The Reserve Bank of India is reviewing its guidelines for banks entry into the insurance sector. In the earlier draft guidelines of the insurance sector RBI had stipulated a 30% investment limit on the paid up capital of banks. Also it put up stringent norms on non-performing assets of these banks. However now the RBI has decided to review these strict norms and has decided to make it easier for banks to gain entry into the insurance sector. Banks would be permitted to invest upto 50% of their paid up capital in insurance joint ventures and also three way tie-ups by banks would be permitted. The NPA norms would be relaxed to allow more public sector banks like State Bank of India and Bank of Baroda to participate in these joint ventures. The foreign equity ceiling in insurance joint ventures would continue to stand at 26%.
The previous guidelines issued for banks were very strict and this resulted in keeping the big players in the banking sector out, hence RBI has decided to relax these norms. The only bank which met the NPA norms was HDFC Bank. However with the decision to relax NPA norms the bigger players like SBI, Bank of Baroda, IDBI, ICICI etc. will be able to enter the sector.

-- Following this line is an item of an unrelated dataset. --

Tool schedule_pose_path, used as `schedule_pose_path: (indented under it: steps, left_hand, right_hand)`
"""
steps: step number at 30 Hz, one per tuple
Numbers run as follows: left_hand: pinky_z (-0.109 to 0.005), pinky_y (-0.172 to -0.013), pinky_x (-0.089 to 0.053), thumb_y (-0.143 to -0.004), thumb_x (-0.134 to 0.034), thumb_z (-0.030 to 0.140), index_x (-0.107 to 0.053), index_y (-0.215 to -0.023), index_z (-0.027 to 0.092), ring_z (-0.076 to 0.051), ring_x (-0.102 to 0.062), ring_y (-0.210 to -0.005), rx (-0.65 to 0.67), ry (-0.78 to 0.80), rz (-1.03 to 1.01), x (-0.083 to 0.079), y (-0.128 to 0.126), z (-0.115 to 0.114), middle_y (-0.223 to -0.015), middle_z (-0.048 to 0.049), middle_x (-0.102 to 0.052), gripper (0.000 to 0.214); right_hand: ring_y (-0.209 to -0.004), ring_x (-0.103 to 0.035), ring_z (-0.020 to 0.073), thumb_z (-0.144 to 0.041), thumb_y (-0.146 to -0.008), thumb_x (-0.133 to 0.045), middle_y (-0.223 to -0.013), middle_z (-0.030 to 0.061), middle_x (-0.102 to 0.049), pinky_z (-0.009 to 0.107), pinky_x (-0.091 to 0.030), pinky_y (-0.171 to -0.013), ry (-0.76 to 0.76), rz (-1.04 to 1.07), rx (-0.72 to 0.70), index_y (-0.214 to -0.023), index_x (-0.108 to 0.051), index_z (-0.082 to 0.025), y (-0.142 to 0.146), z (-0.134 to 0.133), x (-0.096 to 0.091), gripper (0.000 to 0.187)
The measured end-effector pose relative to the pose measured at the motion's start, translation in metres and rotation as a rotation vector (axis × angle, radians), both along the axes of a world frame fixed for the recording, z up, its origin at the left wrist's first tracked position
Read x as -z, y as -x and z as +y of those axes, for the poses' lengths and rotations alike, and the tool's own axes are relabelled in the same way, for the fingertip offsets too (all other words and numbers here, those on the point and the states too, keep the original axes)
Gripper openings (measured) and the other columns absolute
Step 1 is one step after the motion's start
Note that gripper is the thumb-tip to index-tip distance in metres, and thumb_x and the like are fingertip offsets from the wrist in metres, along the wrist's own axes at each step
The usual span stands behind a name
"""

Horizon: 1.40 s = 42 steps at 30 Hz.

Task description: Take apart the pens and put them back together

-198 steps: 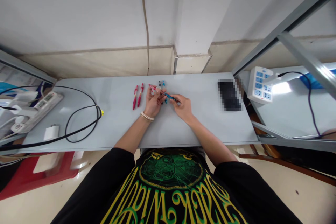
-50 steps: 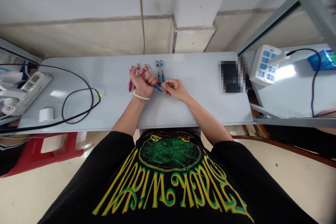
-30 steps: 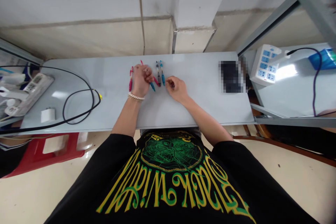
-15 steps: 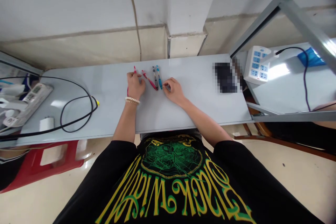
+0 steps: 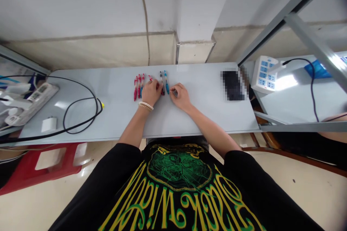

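My left hand (image 5: pixel 151 92) is closed low over a slanted red pen (image 5: pixel 150 77), whose upper end sticks out past the knuckles while the rest is hidden. Left of that hand, a pink-red pen (image 5: pixel 135 94) lies in a row with other red-topped pens (image 5: pixel 139 88), partly covered by the hand. Just right of its fingertips are a black-and-clear pen (image 5: pixel 161 76) and a blue pen (image 5: pixel 166 86), side by side. My right hand (image 5: pixel 180 96) rests on the table beside the blue pen, fingers curled and thumb near the index finger, holding nothing visible.
On the grey table (image 5: pixel 206 115), a black cable (image 5: pixel 81 99) loops at left near a white charger (image 5: pixel 49 124) and a power strip (image 5: pixel 40 97). A blurred dark object (image 5: pixel 233 85) lies at right. Beyond the metal frame stands another power strip (image 5: pixel 266 74).
My left hand has moved right from the leftmost red pens onto the slanted red pen, uncovering the row at left. My right hand stays by the blue pen. The view has shifted slightly.
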<state>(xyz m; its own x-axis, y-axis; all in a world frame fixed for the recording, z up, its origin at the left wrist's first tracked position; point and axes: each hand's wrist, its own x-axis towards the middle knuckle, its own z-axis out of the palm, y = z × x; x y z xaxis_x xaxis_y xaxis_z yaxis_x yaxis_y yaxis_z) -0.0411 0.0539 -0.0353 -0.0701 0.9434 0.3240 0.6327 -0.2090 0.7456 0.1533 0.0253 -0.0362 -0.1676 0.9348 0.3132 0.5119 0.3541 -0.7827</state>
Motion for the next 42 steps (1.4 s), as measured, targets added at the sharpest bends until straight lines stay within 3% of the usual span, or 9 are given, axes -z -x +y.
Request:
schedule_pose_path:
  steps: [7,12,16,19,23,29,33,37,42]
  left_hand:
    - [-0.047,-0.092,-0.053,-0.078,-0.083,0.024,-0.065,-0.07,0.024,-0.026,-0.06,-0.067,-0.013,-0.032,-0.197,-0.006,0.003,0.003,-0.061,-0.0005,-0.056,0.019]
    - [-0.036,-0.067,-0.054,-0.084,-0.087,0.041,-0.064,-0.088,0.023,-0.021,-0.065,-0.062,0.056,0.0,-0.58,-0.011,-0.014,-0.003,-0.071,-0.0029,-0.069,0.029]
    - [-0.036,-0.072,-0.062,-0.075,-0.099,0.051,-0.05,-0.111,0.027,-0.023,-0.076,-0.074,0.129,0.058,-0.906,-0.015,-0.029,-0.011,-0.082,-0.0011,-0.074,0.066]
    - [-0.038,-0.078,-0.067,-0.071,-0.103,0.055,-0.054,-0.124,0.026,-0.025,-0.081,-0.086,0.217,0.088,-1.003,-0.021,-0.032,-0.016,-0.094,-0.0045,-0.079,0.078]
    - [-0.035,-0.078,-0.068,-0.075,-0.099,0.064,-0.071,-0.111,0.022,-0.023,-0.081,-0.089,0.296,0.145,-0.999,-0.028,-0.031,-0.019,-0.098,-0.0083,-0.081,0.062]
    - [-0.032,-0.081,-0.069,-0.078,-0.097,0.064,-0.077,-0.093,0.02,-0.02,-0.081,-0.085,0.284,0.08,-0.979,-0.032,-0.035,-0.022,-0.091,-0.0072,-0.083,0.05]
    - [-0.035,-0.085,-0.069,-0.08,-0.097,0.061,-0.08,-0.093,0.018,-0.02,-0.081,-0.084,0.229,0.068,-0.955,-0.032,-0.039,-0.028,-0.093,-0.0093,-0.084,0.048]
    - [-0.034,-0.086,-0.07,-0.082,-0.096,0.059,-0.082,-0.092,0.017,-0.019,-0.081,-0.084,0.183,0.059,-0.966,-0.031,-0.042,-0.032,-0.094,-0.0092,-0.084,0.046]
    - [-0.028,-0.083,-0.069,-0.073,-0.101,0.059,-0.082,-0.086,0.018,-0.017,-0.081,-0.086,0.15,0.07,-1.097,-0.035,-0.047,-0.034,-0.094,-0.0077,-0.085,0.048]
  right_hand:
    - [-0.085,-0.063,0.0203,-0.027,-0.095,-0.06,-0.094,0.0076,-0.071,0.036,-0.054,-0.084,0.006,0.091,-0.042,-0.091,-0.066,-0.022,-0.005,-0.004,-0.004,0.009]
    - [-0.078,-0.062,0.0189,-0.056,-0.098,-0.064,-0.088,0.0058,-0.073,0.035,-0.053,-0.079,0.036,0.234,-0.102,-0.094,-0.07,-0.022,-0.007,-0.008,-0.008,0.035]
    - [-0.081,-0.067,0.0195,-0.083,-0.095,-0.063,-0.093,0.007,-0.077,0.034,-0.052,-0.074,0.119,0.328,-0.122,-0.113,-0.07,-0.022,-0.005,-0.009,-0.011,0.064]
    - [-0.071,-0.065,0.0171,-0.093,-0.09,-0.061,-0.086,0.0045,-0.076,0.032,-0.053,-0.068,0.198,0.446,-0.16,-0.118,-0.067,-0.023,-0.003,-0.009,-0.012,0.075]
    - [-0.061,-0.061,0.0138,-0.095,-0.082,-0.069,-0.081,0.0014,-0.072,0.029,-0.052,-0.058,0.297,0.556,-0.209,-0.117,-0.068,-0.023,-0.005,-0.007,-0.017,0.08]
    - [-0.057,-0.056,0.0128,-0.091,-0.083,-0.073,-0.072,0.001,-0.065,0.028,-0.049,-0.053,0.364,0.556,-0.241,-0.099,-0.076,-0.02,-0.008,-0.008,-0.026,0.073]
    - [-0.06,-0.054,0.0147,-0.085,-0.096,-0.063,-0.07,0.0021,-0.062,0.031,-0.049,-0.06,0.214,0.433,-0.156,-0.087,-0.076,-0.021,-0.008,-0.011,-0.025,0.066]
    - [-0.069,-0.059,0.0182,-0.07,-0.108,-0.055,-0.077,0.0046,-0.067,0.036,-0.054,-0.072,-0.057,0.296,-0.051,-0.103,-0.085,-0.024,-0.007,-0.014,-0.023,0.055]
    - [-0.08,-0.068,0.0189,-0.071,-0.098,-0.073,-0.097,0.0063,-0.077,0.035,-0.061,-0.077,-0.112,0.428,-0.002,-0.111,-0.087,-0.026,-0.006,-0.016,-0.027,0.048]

The main reason for changing RBI's stance would be that the big daddies of the banking sector would be left out. As they want strong players in the insurance sector they cannot afford to leave out these large banks due to their wide branch networks and large balance sheet size. Also to encourage fair competition in the insurance sector they require a larger number of players in the sector. Hence it needs to reduce its stringent guidelines to encourage more players and have a level playing field.